Service Health JSON Schema

Overview

AGI.serve(..., action="health") returns a machine-readable snapshot with schema agi.service.health.v1 and writes the same payload to health.json.

Core fields

Field

Type

Description

schema

string

Payload schema identifier. Current value: agi.service.health.v1.

timestamp

number

Unix timestamp (seconds) when the snapshot was generated.

app

string

App name used to build AgiEnv.

target

string

App target identifier used in AGILab paths/state.

status

string

Service status (typically running, idle, degraded, error, stopped).

workers_running

array[string]

Workers currently considered running.

workers_pending

array[string]

Workers pending/not fully stopped during transition phases.

workers_restarted

array[string]

Workers auto-restarted during the latest status check.

workers_healthy

array[string]

Workers evaluated as healthy.

workers_unhealthy

array[string]

Workers evaluated as unhealthy.

workers_running_count

integer

Count of workers_running.

workers_pending_count

integer

Count of workers_pending.

workers_restarted_count

integer

Count of workers_restarted.

workers_healthy_count

integer

Count of workers_healthy.

workers_unhealthy_count

integer

Count of workers_unhealthy.

queue

object

Pending/running/done/failed queue counts for service artifacts.

Optional fields

  • client_status: Dask client status when available.

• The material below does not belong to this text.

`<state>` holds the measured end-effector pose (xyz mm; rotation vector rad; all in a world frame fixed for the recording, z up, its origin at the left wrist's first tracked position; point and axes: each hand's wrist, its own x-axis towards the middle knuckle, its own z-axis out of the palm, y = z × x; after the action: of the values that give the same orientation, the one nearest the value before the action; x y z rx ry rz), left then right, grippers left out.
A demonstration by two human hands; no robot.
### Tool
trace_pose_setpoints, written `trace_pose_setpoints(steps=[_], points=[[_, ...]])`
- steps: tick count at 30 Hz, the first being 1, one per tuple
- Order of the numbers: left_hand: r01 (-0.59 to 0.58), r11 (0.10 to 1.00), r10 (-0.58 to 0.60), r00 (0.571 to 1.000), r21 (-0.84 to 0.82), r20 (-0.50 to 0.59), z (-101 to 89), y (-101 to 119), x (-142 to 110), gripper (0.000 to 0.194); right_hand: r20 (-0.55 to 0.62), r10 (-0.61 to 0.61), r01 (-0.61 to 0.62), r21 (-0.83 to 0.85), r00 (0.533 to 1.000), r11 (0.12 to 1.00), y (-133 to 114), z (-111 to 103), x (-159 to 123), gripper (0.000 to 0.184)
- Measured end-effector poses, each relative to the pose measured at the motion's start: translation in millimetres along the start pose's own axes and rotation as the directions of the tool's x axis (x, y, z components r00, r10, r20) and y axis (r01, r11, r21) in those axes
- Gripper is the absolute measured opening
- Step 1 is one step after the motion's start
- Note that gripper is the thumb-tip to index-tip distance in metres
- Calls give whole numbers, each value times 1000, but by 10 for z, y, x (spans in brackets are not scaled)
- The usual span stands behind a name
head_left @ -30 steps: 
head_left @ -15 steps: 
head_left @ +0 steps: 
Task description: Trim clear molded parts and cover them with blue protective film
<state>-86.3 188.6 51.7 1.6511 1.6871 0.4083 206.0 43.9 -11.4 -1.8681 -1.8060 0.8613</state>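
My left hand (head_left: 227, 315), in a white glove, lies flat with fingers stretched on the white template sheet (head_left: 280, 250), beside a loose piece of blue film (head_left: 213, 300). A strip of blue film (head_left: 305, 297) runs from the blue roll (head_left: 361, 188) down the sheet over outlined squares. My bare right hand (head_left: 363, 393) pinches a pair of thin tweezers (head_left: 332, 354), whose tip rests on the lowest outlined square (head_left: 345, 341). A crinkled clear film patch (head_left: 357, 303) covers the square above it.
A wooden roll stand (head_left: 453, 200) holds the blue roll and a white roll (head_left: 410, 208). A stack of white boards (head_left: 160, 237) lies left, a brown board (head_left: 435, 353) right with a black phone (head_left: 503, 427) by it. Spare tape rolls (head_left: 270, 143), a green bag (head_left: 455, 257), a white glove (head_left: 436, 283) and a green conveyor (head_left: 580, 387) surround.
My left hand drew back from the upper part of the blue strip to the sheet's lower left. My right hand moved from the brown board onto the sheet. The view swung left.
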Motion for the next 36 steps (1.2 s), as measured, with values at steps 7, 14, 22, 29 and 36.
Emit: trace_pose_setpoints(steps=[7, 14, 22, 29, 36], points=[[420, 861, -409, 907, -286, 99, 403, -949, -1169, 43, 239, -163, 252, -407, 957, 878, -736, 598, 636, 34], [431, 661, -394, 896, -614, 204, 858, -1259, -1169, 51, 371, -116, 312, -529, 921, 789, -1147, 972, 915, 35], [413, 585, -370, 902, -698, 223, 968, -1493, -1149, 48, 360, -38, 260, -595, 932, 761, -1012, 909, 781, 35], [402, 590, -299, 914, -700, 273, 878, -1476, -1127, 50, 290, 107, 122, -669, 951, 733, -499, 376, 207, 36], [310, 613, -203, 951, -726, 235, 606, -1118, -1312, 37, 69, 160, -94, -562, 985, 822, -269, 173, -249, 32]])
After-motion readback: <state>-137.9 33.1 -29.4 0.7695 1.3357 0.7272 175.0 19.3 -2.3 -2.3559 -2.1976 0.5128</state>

  • heartbeat_timeout_sec: effective timeout used by health evaluation.

  • queue_dir: service queue root path.

  • cleanup: cleanup counters (done/failed/heartbeats removed).

  • restart_reasons: map worker -> reason for auto-restarts.

  • worker_health: per-worker detailed rows used in the ORCHESTRATE health table.

  • path: present on direct action="health" responses when JSON export succeeds.

Minimal monitoring rule

Fail the check when one of these conditions is true:

  • status is error or degraded.

  • workers_unhealthy_count is greater than 0.

  • status is idle and your operational policy requires an active service.

  • workers_restarted_count / workers_running_count exceeds your restart-rate SLA.

CLI example

From the AGILab repository, run:

uv run python tools/service_health_check.py \
  --app mycode_project \
  --apps-path src/agilab/apps/builtin

Optional flags:

  • --format prometheus to emit Prometheus-friendly metrics.

  • --allow-idle / --no-allow-idle to override app defaults.

  • --max-unhealthy <N> and --max-restart-rate <R> to override app defaults.

By default, the checker reads thresholds from [cluster.service_health] in the target app app_settings.toml.